From: Dmitry Osipenko <digetx@gmail.com>
To: Ben Dooks <ben.dooks@codethink.co.uk>,
dan.j.williams@intel.com, vkoul@kernel.org
Cc: ldewangan@nvidia.com, dmaengine@vger.kernel.org,
linux-tegra@vger.kernel.org
Subject: [4/6] dma: tegra: add accurate reporting of dma state
Date: Sat, 3 Nov 2018 15:24:34 +0300 [thread overview]
Message-ID: <9d5749db-aaa2-7824-edb3-e451c6e7cc6a@gmail.com> (raw)

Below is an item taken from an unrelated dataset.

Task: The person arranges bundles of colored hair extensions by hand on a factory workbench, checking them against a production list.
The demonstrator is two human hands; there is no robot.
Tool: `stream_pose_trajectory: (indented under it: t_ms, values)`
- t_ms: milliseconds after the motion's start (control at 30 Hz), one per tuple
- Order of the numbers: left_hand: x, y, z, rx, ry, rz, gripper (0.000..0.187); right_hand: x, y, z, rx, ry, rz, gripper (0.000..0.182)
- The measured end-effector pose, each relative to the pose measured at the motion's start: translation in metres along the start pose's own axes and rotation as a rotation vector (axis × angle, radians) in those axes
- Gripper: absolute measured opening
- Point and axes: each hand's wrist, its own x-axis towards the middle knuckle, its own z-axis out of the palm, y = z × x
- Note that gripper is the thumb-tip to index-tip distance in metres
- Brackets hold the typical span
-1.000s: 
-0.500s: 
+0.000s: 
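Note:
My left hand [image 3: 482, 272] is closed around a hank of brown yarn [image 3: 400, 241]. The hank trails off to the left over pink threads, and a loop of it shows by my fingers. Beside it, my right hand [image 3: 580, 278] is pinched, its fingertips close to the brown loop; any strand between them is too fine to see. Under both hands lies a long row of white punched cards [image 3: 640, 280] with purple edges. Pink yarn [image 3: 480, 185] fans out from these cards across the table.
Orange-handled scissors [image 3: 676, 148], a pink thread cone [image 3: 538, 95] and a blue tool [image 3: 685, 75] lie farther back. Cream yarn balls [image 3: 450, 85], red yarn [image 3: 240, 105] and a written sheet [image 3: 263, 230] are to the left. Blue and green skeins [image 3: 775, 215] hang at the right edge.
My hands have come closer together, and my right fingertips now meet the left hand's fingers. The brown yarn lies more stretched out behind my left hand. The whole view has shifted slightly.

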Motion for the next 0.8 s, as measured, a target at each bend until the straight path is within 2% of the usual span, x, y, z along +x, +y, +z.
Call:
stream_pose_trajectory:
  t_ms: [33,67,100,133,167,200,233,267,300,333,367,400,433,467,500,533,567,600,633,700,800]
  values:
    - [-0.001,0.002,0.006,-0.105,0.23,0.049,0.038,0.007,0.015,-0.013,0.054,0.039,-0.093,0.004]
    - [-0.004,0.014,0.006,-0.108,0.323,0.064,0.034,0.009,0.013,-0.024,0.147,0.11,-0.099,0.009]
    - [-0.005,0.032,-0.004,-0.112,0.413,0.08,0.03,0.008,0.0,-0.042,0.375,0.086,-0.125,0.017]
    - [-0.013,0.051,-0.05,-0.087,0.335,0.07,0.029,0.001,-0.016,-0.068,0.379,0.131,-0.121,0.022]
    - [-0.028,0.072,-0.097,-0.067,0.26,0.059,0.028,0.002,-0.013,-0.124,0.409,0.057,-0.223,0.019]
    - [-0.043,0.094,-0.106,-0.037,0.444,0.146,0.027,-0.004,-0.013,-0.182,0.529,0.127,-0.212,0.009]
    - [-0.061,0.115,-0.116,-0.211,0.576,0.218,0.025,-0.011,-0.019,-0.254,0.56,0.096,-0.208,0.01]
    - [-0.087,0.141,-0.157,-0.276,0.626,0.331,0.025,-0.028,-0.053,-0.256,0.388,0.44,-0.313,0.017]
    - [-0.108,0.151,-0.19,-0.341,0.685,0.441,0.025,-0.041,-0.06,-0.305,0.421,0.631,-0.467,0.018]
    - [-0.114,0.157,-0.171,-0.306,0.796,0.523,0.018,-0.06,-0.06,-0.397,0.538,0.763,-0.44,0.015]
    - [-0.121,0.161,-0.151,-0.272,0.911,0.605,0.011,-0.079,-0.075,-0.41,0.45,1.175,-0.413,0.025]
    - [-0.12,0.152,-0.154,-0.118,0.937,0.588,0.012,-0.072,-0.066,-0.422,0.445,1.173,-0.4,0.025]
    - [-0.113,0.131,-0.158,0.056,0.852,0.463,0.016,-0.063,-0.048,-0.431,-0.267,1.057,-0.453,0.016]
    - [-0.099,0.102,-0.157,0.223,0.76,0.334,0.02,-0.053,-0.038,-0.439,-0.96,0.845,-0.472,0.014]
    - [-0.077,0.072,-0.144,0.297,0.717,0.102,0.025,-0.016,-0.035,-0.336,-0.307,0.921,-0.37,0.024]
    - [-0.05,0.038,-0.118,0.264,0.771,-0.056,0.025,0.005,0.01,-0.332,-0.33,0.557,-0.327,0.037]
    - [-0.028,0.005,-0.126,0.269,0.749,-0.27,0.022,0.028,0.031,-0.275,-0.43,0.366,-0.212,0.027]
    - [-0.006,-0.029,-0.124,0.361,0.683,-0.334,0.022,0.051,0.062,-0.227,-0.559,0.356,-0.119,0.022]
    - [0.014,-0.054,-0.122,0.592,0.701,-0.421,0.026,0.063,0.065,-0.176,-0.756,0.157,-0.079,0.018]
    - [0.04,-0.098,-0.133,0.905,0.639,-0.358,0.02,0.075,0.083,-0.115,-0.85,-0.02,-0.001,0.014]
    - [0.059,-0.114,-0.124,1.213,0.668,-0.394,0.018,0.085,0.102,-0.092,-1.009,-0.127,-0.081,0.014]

On 31.10.2018 19:03, Ben Dooks wrote:
> The tx_status callback does not report the state of the transfer
> beyond complete segments. This causes problems with users such as
> ALSA when applications want to know accurately how much data has
> been moved.
>
> This patch addes a function tegra_dma_update_residual() to query
> the hardware and modify the residual information accordinly. It
> takes into account any hardware issues when trying to read the
> state, such as delays between finishing a buffer and signalling
> the interrupt.
>
> Signed-off-by: Ben Dooks <ben.dooks@codethink.co.uk>
Hello Ben,
Thank you very much for the patch! It fixes "farting sound" for chromium-browser and applications that use chromium-engine (tested on Tegra20) because apparently it tries to use low latency for everything and audio buffer is constantly underflowing without more detailed DMA-progress reporting. See couple more comments below.
> ---
> drivers/dma/tegra20-apb-dma.c | 94 ++++++++++++++++++++++++++++++++---
> 1 file changed, 87 insertions(+), 7 deletions(-)
>
> diff --git a/drivers/dma/tegra20-apb-dma.c b/drivers/dma/tegra20-apb-dma.c
> index 4f7d1e576d03..3fa3a1ac4f57 100644
> --- a/drivers/dma/tegra20-apb-dma.c
> +++ b/drivers/dma/tegra20-apb-dma.c
> @@ -802,12 +802,96 @@ static int tegra_dma_terminate_all(struct dma_chan *dc)
> return 0;
> }
>
> +static unsigned int tegra_dma_update_residual(struct tegra_dma_channel *tdc,
> + struct tegra_dma_sg_req *sg_req,
> + struct tegra_dma_desc *dma_desc,
> + unsigned int residual)
> +{
> + unsigned long status = 0x0;
There is no need to initialize "status" variable.
> + unsigned long wcount;
> + unsigned long ahbptr;
> + unsigned long tmp = 0x0;
> + unsigned int result;
> + int retries = TEGRA_APBDMA_BURST_COMPLETE_TIME * 10;
> + int done;
> +
> + /* if we're not the current request, then don't alter the residual */
> + if (sg_req != list_first_entry(&tdc->pending_sg_req,
> + struct tegra_dma_sg_req, node)) {
> + result = residual;
> + ahbptr = 0xffffffff;
> + goto done;
> + }
> +
> + /* loop until we have a reliable result for residual */
> + do {
> + ahbptr = tdc_read(tdc, TEGRA_APBDMA_CHAN_AHBPTR);
> + status = tdc_read(tdc, TEGRA_APBDMA_CHAN_STATUS);
> + tmp = tdc_read(tdc, 0x08); /* total count for debug */
Register 0x08 (DMA_BYTE_STA) doesn't present on Tegra20 and "tmp" isn't used anywhere in the code. Please remove it entirely.
> +
> + /* check status, if channel isn't busy then skip */
> + if (!(status & TEGRA_APBDMA_STATUS_BUSY)) {
> + result = residual;
> + break;
> + }
If "BUSY" is unset, doesn't this mean that transaction could be completed already? I don't quite understand why you want to skip here.
> +
> + /* if we've got an interrupt pending on the channel, don't
> + * try and deal with the residue as the hardware has likely
> + * moved on to the next buffer. return all data moved.
> + */
> + if (status & TEGRA_APBDMA_STATUS_ISE_EOC) {
> + result = residual - sg_req->req_len;
> + break;
> + }
> +
> + if (tdc->tdma->chip_data->support_separate_wcount_reg)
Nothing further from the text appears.